В третьем часу северной белой ночи рысцой бежала четверка крепких коней, впряженных в обыкновенную ямскую карету. Два молодых путника, Алексей Орлов и Василий Ильич Бибиков, не изнуряя лошадей, подвигались к Петергофу. Перед отъездом из столицы они обменялись заряженными пистолетами и братски обняли друг друга. Алексей Орлов сказал:
— В случае неудачи, ты поразишь меня, а я тебя. Сразу!
— Клянусь, Алеша, — ответил Бибиков.
Увеселительный домик Монплезир, где почивала Екатерина, никем не охранялся: ни часовых, ни дворника. На зеленой луговине пасся на привязи рыжий теленок. В цветнике кралась к чирикавшей птичке серая кошка. Орлов швырнул в нее камнем и вошел во дворец. Весь дом спал. В уборной лежало парадное платье Екатерины, завтра высочайший, в присутствии Петра, торжественный обед. Орлов с благоговеньем поклонился платью и обошел его на цыпочках.
— Государыня, государыня, встаньте, — будила спящую камер-фрейлина Екатерина Ивановна Шаргородская.
Екатерина вздрогнула и, как на пружинах, приподнялась. Спутанные темно-каштановые волосы в папильотках, чепец съехал на ухо, в темно-голубых вялых от сна глазах удивление.
— Ваше величество, в соседней горнице Алексей Григорьевич Орлов.
— Орлов?!
Из-за двери раздалось:
— Государыня, пора вставать!

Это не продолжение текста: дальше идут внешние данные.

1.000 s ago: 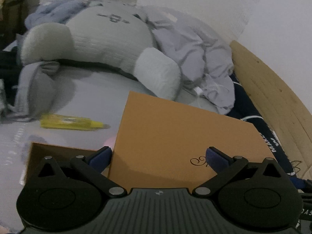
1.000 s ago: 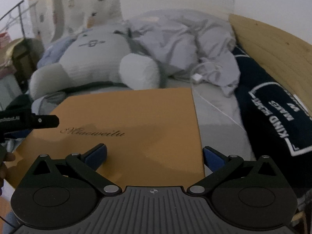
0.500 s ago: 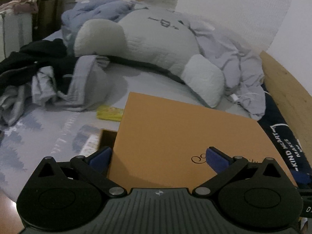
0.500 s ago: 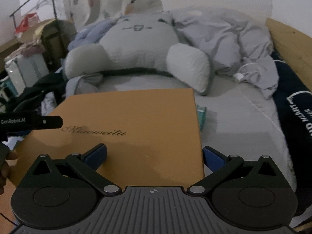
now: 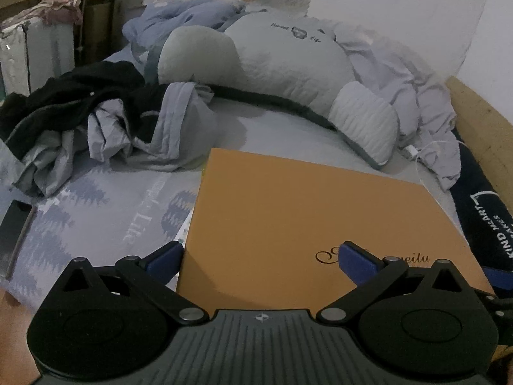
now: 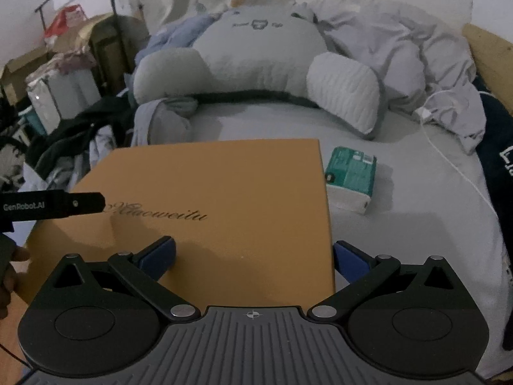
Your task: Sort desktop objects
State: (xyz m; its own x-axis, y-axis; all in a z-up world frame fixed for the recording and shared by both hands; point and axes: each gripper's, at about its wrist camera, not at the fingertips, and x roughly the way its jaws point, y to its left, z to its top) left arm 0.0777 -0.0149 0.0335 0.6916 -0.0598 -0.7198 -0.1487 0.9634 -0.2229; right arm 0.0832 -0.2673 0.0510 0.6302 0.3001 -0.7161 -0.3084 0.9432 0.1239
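While held, box lid (image 6: pixel 221 192) between right tool (image 6: pixel 253 252) fingers.
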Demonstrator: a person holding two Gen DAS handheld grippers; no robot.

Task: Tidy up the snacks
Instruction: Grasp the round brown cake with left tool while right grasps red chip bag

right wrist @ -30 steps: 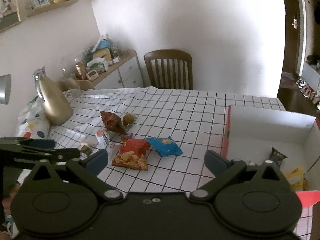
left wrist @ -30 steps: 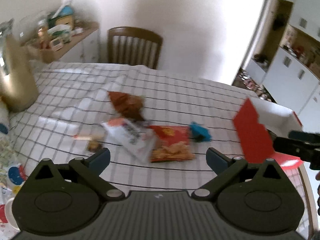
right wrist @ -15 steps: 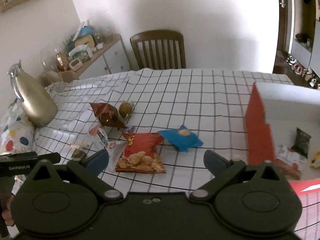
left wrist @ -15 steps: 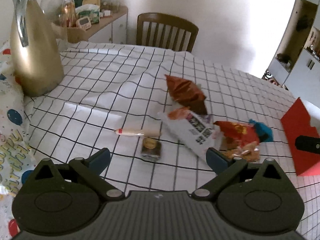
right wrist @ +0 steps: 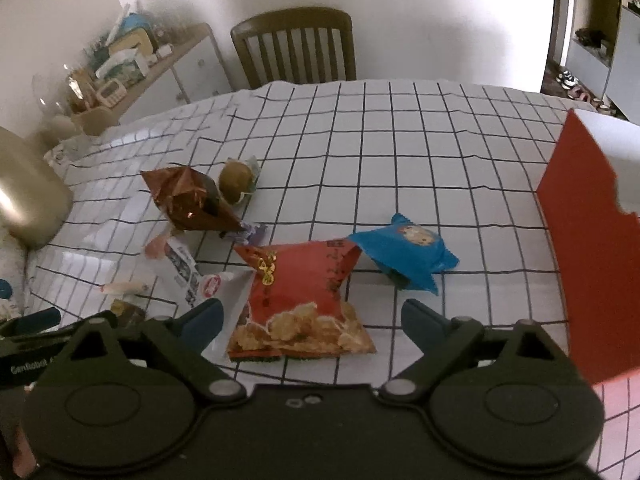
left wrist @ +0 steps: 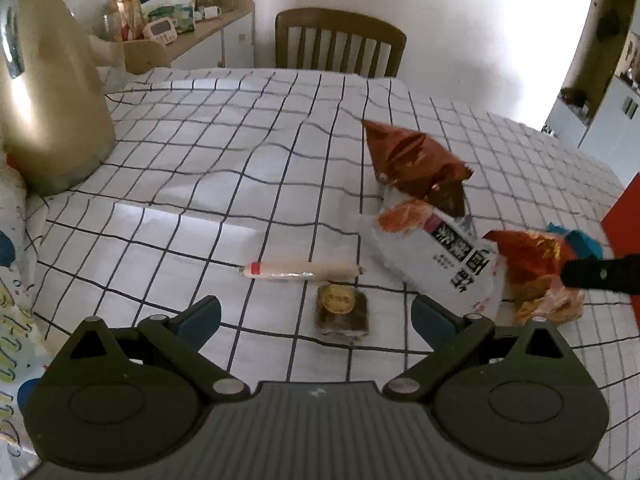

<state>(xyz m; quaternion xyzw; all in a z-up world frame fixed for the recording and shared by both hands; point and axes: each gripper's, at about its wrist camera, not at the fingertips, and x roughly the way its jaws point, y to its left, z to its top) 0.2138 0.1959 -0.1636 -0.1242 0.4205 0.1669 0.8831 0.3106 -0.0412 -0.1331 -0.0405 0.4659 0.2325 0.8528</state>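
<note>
Checked tablecloth (right wrist: 400, 152) under everything. Red box (right wrist: 584, 264) at the right edge, past the right gripper (right wrist: 311, 320). Golden jug (left wrist: 48, 88) far left, well apart from the snacks.

Red chip bag (right wrist: 304, 300) flat on the cloth, directly between and just ahead of the right gripper's spread, empty fingers (right wrist: 204, 320). Blue packet (right wrist: 404, 252) just beyond it to the right, touching its corner. White packet (left wrist: 436, 256) left of the chip bag, partly tucked under it. Brown foil bag (left wrist: 416, 164) farther back, resting on the white packet's far end, with a round brown snack (right wrist: 236, 180) just beside it.

Left gripper (left wrist: 316, 316) also wide apart, holding nothing. Small dark wrapped cake (left wrist: 342, 312) lying between its fingertips (left wrist: 200, 316), slightly right of centre. Sausage stick (left wrist: 300, 270) lying crosswise just beyond the cake, near but not touching the white packet.
</note>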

Все готово к вашему провозглашению.
Екатерина, сбросив одеяло, вскочила:
— Гребень!.. Волосы!.. Стакан воды! Смочите губку… — взгляд ее упал на бронзовые часы под колпаком: пять утра.
Камер-фрейлина отдернула шторы, распахнула окно. Ворвался ранний, розоватый свет и запах утренней прохлады.
Орлов, находившийся в соседней со спальней комнате, изрядно волновался, колотилось сердце, пересохло во рту, хотелось дернуть стаканчик водки. На мавританском столике в хрустальной вазе в виде лебедя крупная петергофская земляника. Он поддел горсть прохладных ягод и торопливо отправил в рот. Прожевывая и с опасением посматривая на дверь в спальню государыни, с возмущением он вспомнил, что царь запретил садовникам выдавать к столу императрицы любимые ею фрукты. Горничная покупала их у местного огородника Желонкина. «Ладно, ладно… скоро сочтемся, царек!» — злобно прошептал Орлов и вынул белый носовой платок, чтоб вытереть запачканную красным соком руку, но — передумал, вытер об испод мягкого кресла, потом уж о платок.